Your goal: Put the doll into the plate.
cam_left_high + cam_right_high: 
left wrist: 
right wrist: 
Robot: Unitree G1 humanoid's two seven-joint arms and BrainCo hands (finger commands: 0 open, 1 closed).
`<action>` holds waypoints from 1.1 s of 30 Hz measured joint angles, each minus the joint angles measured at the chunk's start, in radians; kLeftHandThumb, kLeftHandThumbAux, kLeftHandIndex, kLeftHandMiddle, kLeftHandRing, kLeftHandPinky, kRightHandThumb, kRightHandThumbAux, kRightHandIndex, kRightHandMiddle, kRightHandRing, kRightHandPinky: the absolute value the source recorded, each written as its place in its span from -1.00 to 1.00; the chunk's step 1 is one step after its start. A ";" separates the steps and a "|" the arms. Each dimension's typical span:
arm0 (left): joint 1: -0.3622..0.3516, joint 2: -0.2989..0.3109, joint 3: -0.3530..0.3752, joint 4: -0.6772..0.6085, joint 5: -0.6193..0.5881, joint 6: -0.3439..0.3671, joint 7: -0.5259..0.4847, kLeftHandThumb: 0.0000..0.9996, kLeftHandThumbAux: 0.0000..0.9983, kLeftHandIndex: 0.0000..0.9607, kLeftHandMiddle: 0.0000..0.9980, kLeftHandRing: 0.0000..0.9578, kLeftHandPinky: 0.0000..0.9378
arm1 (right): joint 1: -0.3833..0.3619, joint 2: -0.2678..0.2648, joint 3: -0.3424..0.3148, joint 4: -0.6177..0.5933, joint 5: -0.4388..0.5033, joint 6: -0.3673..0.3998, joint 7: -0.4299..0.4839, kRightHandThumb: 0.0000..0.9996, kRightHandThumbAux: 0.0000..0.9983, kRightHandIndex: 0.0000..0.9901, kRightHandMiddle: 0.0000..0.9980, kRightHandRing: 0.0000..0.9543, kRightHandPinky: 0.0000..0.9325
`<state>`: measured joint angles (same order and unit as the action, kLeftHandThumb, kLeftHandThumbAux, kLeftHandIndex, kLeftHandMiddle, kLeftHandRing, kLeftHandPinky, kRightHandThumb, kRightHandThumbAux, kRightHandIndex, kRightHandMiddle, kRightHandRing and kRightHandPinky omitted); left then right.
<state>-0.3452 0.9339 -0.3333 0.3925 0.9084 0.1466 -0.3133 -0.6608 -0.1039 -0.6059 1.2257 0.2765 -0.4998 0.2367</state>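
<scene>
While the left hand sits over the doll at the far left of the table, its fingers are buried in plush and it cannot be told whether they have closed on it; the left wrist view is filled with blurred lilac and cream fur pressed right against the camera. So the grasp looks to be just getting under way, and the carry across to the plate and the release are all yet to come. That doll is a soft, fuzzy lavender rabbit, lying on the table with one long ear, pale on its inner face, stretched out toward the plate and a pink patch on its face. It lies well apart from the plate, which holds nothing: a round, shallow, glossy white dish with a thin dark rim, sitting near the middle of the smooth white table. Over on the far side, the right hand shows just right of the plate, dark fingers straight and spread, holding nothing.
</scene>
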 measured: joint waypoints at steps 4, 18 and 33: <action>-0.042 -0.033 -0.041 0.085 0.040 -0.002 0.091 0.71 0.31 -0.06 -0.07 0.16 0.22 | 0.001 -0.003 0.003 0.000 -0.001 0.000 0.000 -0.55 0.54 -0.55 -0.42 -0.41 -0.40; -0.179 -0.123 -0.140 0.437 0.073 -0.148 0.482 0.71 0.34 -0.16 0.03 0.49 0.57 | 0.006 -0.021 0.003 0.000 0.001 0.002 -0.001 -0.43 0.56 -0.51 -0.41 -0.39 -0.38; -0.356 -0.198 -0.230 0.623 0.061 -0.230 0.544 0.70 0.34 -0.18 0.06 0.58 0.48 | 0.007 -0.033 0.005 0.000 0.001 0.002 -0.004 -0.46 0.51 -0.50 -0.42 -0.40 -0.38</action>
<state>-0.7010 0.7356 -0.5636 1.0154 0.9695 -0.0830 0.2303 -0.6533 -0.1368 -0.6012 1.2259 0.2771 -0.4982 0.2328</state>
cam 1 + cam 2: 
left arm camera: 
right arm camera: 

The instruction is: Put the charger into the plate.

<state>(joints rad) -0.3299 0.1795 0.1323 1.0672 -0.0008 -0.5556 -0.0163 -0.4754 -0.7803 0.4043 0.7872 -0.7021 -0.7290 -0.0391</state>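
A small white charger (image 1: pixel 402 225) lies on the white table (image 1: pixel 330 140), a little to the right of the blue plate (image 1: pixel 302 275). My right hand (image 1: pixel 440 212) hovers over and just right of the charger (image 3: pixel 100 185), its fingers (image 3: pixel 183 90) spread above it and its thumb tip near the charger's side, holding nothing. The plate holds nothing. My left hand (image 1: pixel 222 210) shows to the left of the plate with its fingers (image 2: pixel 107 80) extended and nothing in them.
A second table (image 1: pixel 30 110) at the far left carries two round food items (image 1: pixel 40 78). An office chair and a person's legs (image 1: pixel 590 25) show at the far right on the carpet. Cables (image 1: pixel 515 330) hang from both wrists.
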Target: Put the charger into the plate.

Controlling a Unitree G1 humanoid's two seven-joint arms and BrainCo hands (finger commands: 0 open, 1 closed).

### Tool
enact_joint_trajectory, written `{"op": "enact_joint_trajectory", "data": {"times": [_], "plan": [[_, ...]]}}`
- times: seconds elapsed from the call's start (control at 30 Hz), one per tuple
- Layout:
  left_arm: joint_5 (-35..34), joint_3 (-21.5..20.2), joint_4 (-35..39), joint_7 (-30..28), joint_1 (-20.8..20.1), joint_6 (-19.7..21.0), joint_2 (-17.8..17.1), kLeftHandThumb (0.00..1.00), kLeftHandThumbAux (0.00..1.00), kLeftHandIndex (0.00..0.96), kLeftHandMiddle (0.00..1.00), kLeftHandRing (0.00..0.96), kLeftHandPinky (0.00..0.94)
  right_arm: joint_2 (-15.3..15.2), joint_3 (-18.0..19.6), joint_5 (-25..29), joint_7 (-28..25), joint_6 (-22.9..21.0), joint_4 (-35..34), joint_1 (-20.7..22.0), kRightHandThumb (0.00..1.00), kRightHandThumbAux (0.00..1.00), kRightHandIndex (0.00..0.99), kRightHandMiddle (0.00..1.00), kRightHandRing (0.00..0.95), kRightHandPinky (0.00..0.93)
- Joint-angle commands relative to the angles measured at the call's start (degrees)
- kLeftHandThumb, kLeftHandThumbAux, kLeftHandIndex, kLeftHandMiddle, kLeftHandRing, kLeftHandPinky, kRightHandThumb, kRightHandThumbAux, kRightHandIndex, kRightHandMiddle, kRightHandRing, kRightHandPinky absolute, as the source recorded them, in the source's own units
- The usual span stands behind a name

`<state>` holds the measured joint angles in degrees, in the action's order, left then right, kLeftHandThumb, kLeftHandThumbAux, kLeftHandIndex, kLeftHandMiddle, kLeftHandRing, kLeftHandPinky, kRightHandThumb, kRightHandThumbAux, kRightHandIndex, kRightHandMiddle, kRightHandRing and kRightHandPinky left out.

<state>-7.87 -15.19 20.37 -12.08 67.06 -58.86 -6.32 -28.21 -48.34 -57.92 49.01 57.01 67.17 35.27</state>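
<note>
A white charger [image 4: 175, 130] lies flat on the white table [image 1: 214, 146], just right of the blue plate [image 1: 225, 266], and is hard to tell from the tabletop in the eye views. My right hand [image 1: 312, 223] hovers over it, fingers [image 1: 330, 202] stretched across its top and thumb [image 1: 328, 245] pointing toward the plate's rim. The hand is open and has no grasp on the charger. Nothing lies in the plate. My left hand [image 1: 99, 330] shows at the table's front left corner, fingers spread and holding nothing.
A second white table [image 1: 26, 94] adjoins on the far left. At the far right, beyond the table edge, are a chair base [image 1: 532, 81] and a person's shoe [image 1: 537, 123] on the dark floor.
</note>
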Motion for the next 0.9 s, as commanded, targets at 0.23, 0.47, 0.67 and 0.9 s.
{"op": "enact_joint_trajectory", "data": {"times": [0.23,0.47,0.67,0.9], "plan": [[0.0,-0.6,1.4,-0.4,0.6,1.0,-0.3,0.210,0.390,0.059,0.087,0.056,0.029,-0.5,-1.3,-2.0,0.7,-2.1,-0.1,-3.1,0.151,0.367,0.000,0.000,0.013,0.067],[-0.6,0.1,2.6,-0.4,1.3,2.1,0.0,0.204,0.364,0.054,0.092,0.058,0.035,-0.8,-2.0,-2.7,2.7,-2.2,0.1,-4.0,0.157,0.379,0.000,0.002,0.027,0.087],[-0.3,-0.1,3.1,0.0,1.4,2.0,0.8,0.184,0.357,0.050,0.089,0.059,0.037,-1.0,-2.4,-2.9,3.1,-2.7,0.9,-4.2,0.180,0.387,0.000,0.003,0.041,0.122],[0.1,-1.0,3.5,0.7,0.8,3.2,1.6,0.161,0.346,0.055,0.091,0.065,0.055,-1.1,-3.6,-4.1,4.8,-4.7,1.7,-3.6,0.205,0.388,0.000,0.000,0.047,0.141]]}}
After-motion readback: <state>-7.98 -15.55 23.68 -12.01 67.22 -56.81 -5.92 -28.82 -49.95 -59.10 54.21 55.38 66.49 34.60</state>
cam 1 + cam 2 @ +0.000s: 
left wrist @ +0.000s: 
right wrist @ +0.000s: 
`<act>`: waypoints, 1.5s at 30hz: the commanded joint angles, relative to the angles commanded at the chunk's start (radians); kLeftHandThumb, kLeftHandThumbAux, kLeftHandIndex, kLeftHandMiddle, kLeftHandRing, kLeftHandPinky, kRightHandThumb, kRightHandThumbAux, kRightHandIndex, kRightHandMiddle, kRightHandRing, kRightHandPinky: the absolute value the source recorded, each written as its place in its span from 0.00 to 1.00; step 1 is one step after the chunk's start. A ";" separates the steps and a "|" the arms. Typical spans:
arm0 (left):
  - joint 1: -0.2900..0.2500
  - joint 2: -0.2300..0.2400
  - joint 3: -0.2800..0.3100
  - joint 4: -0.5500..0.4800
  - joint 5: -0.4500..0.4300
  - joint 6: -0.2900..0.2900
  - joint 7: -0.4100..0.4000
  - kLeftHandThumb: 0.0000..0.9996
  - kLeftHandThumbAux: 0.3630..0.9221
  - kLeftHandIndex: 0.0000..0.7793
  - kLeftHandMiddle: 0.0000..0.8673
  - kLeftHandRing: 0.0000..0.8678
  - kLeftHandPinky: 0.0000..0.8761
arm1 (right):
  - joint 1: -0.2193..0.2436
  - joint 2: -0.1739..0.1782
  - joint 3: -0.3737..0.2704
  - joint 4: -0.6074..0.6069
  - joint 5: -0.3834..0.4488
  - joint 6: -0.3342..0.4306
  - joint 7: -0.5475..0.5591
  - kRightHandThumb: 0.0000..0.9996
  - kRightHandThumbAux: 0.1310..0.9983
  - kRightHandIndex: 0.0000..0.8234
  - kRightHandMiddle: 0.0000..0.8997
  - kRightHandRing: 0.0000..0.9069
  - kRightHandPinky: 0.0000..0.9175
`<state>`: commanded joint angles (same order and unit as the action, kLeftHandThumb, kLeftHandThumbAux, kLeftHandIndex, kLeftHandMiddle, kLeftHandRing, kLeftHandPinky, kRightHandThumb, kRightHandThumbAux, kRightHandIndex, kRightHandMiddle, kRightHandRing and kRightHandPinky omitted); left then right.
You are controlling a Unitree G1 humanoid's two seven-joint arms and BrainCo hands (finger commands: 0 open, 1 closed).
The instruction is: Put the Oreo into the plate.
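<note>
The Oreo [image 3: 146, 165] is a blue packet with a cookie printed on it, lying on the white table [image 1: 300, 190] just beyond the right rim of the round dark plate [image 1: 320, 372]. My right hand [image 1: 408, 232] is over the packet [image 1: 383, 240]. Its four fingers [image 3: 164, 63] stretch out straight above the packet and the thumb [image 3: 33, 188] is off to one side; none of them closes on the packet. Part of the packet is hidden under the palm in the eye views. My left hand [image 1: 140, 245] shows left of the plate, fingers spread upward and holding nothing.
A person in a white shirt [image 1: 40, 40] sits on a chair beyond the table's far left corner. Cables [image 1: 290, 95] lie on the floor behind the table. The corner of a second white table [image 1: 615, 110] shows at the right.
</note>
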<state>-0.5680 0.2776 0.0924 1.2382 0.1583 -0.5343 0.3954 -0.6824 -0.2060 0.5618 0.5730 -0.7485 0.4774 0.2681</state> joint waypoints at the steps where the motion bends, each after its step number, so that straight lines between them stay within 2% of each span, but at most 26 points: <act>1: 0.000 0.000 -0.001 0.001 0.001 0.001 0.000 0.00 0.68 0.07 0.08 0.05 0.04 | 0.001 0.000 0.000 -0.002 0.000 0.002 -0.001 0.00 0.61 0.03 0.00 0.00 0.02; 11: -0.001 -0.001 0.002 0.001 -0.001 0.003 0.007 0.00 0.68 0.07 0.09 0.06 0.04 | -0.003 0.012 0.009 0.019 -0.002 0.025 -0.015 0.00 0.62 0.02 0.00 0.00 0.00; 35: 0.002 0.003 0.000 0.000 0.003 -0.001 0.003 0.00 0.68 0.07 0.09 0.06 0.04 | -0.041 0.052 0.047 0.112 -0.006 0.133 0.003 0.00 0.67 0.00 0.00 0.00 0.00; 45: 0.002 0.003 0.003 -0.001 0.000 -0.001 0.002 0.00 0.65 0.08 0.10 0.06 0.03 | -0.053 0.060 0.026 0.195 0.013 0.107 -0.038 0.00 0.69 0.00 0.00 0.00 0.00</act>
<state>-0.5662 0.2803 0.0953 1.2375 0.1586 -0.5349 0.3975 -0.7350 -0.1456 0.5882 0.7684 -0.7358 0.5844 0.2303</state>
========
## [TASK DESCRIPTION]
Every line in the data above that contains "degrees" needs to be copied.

## [WRITTEN REPLY]
- Joint-angle commands relative to the angles measured at the call's start (degrees)
`<state>` holds the measured joint angles in degrees, in the action's order, left then right, kLeftHandThumb, kLeftHandThumbAux, kLeftHandIndex, kLeftHandMiddle, kLeftHandRing, kLeftHandPinky, kRightHandThumb, kRightHandThumbAux, kRightHandIndex, kRightHandMiddle, kRightHandRing and kRightHandPinky left out.

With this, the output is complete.